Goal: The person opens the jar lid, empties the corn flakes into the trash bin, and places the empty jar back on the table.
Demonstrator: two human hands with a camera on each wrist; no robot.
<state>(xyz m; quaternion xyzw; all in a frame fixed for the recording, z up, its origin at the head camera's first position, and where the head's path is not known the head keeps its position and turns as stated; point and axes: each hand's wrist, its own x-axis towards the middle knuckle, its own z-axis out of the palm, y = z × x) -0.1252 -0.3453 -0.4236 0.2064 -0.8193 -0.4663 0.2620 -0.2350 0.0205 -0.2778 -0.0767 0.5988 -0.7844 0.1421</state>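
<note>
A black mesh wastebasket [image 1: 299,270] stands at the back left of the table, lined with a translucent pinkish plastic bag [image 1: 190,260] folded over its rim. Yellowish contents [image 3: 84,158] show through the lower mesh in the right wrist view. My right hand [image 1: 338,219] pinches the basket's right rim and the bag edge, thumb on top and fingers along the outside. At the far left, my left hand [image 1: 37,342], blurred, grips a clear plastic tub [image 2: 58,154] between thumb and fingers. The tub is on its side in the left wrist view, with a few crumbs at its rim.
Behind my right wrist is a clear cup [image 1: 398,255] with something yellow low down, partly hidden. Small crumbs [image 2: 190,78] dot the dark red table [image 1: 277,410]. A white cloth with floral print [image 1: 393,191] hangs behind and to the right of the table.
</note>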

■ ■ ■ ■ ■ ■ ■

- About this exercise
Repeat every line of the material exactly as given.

- Reply to the exercise
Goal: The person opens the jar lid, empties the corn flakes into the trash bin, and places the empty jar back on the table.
Demonstrator: two human hands with a camera on each wrist; no robot.
<state>(xyz m; quaternion xyzw; all in a frame fixed for the recording, z up, its origin at the head camera's first position, and where the head's path is not known the head keeps its position and turns as stated; point and axes: each hand's wrist, its own x-axis towards the middle knuckle, its own z-axis out of the palm, y = z × x) -0.1252 -0.3453 -0.4236 0.2064 -0.8193 -0.4663 0.2620 -0.2350 0.0205 -0.2778 -0.0767 0.5988 -0.7844 0.1421</state>
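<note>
A black mesh wastebasket [image 1: 299,270] stands at the back left of the table, lined with a translucent pinkish plastic bag [image 1: 190,260] folded over its rim. Yellowish contents [image 3: 84,158] show through the lower mesh in the right wrist view. My right hand [image 1: 338,219] pinches the basket's right rim and the bag edge, thumb on top and fingers along the outside. At the far left, my left hand [image 1: 37,342], blurred, grips a clear plastic tub [image 2: 58,154] between thumb and fingers. The tub is on its side in the left wrist view, with a few crumbs at its rim.
Behind my right wrist is a clear cup [image 1: 398,255] with something yellow low down, partly hidden. Small crumbs [image 2: 190,78] dot the dark red table [image 1: 277,410]. A white cloth with floral print [image 1: 393,191] hangs behind and to the right of the table.
</note>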

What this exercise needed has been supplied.